- I naprawdę dziwimy się, że ludzie nie mają zaufania do systemu emerytalnego albo w ogóle zaufania do państwa? - pyta Łukasz Wacławik z wydziału zarządzania krakowskiej AGH. Sprawa
konfiskaty składek uznanych przez ZUS za nienależne radykalnie to zaufanie podważa.
Mechanizm opisał Leszek Kostrzewski w tym tekście. Reakcja Ministerstwa Pracy na ten pierwszy tekst była bardzo zachowawcza: wszystko zgodnie z prawem. I fakt, mechanizm konfiskaty jest zgody z prawem. My jednak pytamy o to, czy jest sprawiedliwy.
Już dzień później resort zmienił zdanie. - Przyjrzymy się w ministerstwie przepisom ustawy o systemie ubezpieczeń społecznych w zakresie zasad zwrotu nienależnie opłaconych składek i terminu przedawnienia tego żądania -
mówi Wyborczej.biz Sebastian Gajewski, wiceminister rodziny, pracy i polityki społecznej. Sprawą zajmie się także Rada Dialogu Społecznego 13 października. Liczymy więc na zmiany.
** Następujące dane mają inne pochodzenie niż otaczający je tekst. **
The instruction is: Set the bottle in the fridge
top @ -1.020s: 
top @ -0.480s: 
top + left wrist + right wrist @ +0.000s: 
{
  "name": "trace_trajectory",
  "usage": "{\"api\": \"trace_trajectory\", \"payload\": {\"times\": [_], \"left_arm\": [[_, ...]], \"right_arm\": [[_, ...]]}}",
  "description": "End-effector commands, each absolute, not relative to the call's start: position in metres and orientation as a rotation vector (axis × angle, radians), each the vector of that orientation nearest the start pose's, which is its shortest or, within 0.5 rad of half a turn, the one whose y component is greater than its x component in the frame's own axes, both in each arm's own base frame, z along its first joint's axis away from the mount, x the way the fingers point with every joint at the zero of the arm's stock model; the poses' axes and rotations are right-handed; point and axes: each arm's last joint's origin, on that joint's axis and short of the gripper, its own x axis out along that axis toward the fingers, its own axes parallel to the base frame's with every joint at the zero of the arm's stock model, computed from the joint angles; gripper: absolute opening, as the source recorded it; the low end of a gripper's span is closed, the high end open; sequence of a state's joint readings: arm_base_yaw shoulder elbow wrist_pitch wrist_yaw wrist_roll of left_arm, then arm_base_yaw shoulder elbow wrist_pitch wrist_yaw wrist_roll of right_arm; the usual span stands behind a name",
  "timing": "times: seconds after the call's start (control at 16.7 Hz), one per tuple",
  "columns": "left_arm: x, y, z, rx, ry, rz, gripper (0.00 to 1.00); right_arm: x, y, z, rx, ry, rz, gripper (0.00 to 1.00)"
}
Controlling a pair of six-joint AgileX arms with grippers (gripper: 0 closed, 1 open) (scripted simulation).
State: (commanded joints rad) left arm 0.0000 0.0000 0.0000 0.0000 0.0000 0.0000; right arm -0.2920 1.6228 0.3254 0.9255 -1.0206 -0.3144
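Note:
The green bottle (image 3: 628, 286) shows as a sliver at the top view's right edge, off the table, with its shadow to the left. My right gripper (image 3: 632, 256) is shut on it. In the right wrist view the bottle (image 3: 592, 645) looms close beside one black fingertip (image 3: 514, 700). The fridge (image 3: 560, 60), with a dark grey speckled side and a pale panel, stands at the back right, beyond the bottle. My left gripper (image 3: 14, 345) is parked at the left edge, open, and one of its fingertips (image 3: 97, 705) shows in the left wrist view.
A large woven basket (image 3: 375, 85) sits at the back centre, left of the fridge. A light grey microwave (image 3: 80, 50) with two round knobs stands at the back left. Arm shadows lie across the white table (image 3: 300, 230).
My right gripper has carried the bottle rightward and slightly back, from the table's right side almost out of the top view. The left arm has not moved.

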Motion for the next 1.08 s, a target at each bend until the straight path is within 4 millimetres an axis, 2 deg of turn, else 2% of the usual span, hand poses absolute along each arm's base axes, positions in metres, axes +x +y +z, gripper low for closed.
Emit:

Na zaufanie Polaków bardzo chce pracować bank PKO BP. - Naszym zadaniem jako
największego banku, w którym co czwarty Polak trzyma swoje oszczędności, jest ciągła edukacja klientów. Że warto oszczędności odkładać długoterminowo, także z myślą o emeryturze lub poduszce bezpieczeństwa na trudniejsze czasy. A dziś niestety około 70 proc. środków leży na kontach bieżących -
mówi prezes PKO BP Szymon Midera w rozmowie z Anną Popiołek i Sebastianem Ogórkiem.
Choć pieniądze w budżecie państwa nie są tak bliskie jak pieniądze na własnym koncie, to również trzeba je brać w rachubę w rachunku zaufania. Prezes Midera deklaruje: - Zadbajmy o to, aby banki maksymalnie wykorzystywały swój potencjał do finansowania wzrostu gospodarczego. Ale pytany o planowaną przez rząd podwyżkę stawki CIT dla banków, odpowiada wymijająco.
- Prawdą jest, że zyski banków są wysokie – ale dziś. To biznes cykliczny i np. jeszcze kilka lat temu stopy zwrotu z zainwestowanego kapitału w tę działalność były niższe niż koszt jego pozyskania. Innymi słowy, z perspektywy wielu właścicieli zagranicznych banków działających na polskim rynku np. z Holandii, Austrii, USA, Francji czy Włoch, dokładali oni do biznesu. Pamiętajmy również, że stopy procentowe, czyli ważne źródło naszych obecnie wysokich zysków, są od dwóch lat systematycznie obniżane - mówi.
Tymczasem Sejm rozpoczął prace nad
przyszłorocznym budżetem państwa w atmosferze gorącej awantury (
takich emocji w sprawie budżetu nie było od dawna).